Pallín
Los magistrados amigos se han convertido en el peor blanqueador de los excesos del Gobierno, pero tienen barra libre en televisión
Lo he padecido en directo, en distintos programas de televisión, ante sentencias, fallos, recomendaciones, informes o notas jurídicas de las más altas magistraturas contrarias a la postura, los deseos o las intenciones del Gobierno.
Cada vez que el Supremo, el Constitucional, la Junta Electoral, el Consejo de Transparencia, el Poder Judicial o la Audiencia Nacional se posicionaban ante uno de esos asuntos, aparecía un magistrado jubilado, un juez militante, un profesor de Derecho o un abogado de parte como testimonio de autoridad para enmendar la plana, generalmente con arrogancia, a todas esas instancias.
Aunque a muchos les aparecerá en este instante el semblante de Javier Pérez Royo, el de Gonzalo Boye o el de Joaquim Bosch –el menos malo éste de todos ellos, aunque igual de militante–; el más contumaz es el tal Martín Pallín, jubilado hace tiempo, aunque no el suficiente, de sus tareas judiciales.
Las «pallineces», con permiso de Fundéu y propuesta a la RAE como segunda acepción del término «majadería», abarcan todos los frentes imaginables: no hay abuso gubernamental que, tras ser enmendado, frenado o anulado por la Justicia; no encuentre en el emérito el contrapunto blanqueador oportuno.
En su última intervención, el glorioso jurista ha defendido la solidez de la ley Montero/Sánchez, pese a la evidencia de que solo ha servido para acortar las condenas de delincuentes sexuales, cuando no para excarcelarlos antes de lo que las condenas firmes preveían.
Pero antes le hemos visto en acción para avalar el desafío constitucional del separatismo, denigrar la respuesta democrática del Estado o, entre otros tantos desvaríos, dudar de la capacidad legal de Ayuso para convocar elecciones en Madrid antes de que el PSOE y Ciudadanos le plantearan la misma moción de censura perpetrada sin éxito en Murcia.
De los móviles del tal Pallín poco hay que discurrir: sea un acceso de vanidad, un brote de sectarismo o un delirio ideológico; el premio mediático que recibe es más entretenido que irse a dar de comer a las palomas al parque más cercano a su domicilio.
Pero del criterio de los medios de comunicación para seleccionar a sus participantes, presentarlos como autoridades en la materia, facilitarles el monólogo sin réplica y contribuir a la degradación del ecosistema democrático, sí puede decirse algo.
¿De verdad tiene el mismo valor una sentencia del Tribunal Supremo que el cacareo agotador de un magistrado en la reserva, invitado habitual de Podemos en su falsa Universidad? ¿Es el abogado de Puigdemont, condenado en su día por secuestro, la persona idónea para perorar sobre la calidad de la democracia española en infinitos discursos sin respuesta?
¿Es más digna de respeto la opinión de un profesor de Constitucional, conocido por su militancia, que las prolijas explicaciones que sobre los asuntos de su incumbencia da el propio Tribunal Constitucional en sus resoluciones?
La democracia es procedimiento o no es.
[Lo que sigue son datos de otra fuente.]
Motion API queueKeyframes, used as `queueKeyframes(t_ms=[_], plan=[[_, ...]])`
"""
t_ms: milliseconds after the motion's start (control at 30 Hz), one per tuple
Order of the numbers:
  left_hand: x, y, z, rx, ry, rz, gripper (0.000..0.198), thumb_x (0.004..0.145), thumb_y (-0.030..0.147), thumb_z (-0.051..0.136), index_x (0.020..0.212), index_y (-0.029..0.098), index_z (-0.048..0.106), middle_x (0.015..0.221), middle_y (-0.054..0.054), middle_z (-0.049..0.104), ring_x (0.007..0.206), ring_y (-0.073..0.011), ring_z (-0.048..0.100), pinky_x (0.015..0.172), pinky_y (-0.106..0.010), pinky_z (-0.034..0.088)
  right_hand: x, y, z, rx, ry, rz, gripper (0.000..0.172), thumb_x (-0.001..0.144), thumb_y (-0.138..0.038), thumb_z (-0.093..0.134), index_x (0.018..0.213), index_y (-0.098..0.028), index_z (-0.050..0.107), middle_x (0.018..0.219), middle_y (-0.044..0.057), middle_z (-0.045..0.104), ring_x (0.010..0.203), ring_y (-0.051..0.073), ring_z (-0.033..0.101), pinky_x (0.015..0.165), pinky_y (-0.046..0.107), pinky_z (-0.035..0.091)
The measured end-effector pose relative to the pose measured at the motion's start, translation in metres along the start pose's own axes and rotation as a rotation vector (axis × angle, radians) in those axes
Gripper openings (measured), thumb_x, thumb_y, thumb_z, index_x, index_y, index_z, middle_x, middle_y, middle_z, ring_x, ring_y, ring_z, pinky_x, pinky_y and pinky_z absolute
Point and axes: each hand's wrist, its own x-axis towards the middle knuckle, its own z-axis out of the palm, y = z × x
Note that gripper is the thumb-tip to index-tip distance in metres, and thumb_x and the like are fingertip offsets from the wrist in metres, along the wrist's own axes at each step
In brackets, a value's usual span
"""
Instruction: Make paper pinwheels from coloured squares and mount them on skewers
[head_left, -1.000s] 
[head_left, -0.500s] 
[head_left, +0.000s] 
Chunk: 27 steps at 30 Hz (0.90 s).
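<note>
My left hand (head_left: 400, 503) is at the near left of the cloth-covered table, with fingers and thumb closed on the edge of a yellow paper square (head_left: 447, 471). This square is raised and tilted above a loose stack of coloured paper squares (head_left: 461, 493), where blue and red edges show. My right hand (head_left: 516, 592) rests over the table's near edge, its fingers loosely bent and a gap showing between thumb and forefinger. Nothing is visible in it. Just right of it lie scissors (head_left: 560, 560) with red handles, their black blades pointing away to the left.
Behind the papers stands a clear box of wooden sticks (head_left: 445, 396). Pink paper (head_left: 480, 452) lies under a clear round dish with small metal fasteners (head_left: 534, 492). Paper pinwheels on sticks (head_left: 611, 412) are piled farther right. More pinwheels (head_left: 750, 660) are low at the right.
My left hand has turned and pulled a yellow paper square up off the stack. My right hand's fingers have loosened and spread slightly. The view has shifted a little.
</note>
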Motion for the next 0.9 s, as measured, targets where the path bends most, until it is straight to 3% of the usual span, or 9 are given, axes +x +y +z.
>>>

Y se organiza, desarrolla y preserva conociendo los cauces, entendiendo las funciones de cada institución y defendiendo la separación de poderes; incluso cuando cualquiera de los eslabones de esa cadena tiene un rendimiento contrario a los intereses propios y se considera equivocado: en ese caso, el sistema ofrece herramientas para la réplica, desde la jurídica con el recurso hasta la meramente pública con la crítica abierta.
Pero permitir que talibanes de cualquier causa se disfracen de autoridad para elevar su cacareo a la categoría de verdad única, de igual valor o superior a la reglamentaria, solo sirve para degradarlo todo.
Cuando Pallín dice una chorrada podemita en cualquier cadena amiga, Sánchez acaricia un gato: como todo vale y todo tiene la misma importancia, él podrá perpetrar sus fechorías y soportar luego los tirones de orejas sin inmutarse.
Siempre habrá a mano un magistrado feroz para decir que allí no hay violación, que la joven llevaba la falda demasiado corta.